BJP’s anti-Emergency campaign is in fact, a counter to Opposition’s aforementioned poll narrative woven around the ‘threat to Constitution’. The opposition bloc, led a sustained campaign against the BJP, claiming its ‘400 paar’ slogan indicated it wants to ‘change the Constitution’. Several opposition leaders including Rahul Gandhi, Sasikanth Senthil, Chandrashekhar Azad held copies of the Constitution in their hand while taking oath as MPs. 

In response, Prime Minister Narendra Modi said, "Those who imposed the Emergency have no right to profess their love for our Constitution. These are the same people who have imposed Article 356 on innumerable occasions, got a Bill to destroy press freedom, destroyed federalism and violated every aspect of the Constitution.” Although Modi won a third term, his party was only able to form the government with the help of allies. It remains to be seen how he would head a coalition government, with lesser members from his own party than before.
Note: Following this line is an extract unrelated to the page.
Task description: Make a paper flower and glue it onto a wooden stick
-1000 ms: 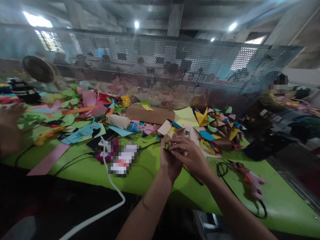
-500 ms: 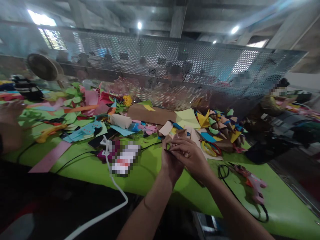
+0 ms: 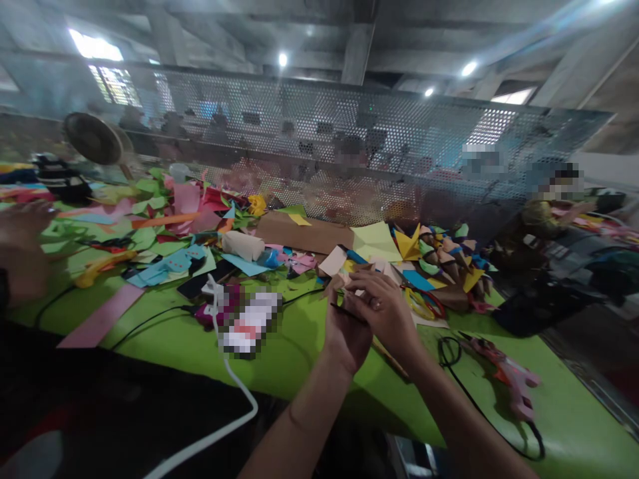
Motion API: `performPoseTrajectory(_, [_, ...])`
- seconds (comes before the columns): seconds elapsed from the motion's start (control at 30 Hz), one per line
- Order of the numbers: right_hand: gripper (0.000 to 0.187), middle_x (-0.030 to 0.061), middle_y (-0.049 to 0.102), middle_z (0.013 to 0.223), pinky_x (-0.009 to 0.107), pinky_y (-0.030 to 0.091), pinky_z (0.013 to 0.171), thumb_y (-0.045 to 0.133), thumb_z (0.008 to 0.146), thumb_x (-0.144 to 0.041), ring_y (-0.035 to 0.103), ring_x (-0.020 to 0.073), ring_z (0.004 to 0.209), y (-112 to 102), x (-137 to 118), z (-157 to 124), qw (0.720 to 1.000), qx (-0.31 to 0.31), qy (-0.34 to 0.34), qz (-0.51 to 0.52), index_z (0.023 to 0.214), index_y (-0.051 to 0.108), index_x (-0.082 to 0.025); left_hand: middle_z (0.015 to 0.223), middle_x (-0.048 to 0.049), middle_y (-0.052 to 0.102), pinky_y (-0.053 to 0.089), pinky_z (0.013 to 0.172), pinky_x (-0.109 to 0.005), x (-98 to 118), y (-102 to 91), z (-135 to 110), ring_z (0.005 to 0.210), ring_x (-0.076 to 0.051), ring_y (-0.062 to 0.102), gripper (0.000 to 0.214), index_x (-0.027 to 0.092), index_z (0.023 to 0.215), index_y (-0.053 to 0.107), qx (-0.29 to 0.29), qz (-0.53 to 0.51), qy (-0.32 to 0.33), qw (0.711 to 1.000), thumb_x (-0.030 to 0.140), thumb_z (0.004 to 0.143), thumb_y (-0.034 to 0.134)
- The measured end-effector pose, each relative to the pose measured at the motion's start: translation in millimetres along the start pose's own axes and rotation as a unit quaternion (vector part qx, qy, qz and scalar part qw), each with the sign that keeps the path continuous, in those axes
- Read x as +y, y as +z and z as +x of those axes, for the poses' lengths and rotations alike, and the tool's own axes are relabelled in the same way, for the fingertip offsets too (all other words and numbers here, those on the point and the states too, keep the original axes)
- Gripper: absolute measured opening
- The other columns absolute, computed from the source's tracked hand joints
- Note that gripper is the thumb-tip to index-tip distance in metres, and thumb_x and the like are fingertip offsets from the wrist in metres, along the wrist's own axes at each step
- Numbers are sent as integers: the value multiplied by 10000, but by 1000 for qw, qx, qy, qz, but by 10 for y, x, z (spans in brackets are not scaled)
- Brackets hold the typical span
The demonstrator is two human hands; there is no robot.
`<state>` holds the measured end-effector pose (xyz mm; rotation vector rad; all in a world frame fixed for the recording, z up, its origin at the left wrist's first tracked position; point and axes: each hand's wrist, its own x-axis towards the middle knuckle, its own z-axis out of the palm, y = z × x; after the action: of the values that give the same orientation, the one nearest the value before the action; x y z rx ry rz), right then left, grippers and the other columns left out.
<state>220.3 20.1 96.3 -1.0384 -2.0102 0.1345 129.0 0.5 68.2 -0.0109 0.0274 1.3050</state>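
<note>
My left hand [image 3: 348, 336] is palm up over the green table, its fingers curled and partly hidden. Over it bends my right hand [image 3: 387, 307], fingertips meeting the left fingers. A thin dark stick [image 3: 348, 311] crosses the left palm beneath the right fingers. Pale and brown paper shows at the fingertips, but the shape of what both hands grip is hidden. Beyond them lie scissors [image 3: 417, 303] with yellow and red handles. A pink glue gun [image 3: 514, 379] rests to the right. Under my right wrist is a narrow brown strip [image 3: 392, 359].
Left of my hands lie a phone [image 3: 252, 322] and a purple socket block [image 3: 214, 309] with a white cable. Coloured paper scraps and a yellow glue gun [image 3: 102, 267] lie farther left, near another person's hand [image 3: 24, 233]. A perforated metal screen [image 3: 309, 146] stands behind.
My right hand has shifted slightly, its fingers bending farther over the left palm. The dark stick now shows more clearly. The whole view has moved a little.
</note>
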Motion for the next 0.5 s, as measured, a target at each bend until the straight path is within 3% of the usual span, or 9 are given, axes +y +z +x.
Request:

The back-to-back condemnations of Emergency by the BJP isn’t new. The saffron party has continued to use the anti-Emergency narrative as one of its strongest weapons against Congress over the last few decades. In fact, during an interview with the Indian Express, LK Advani, one of the founders of BJP, explained how the party found place in history during the Emergency.  “The Partition was British guilt," he said. "The Emergency is ours.”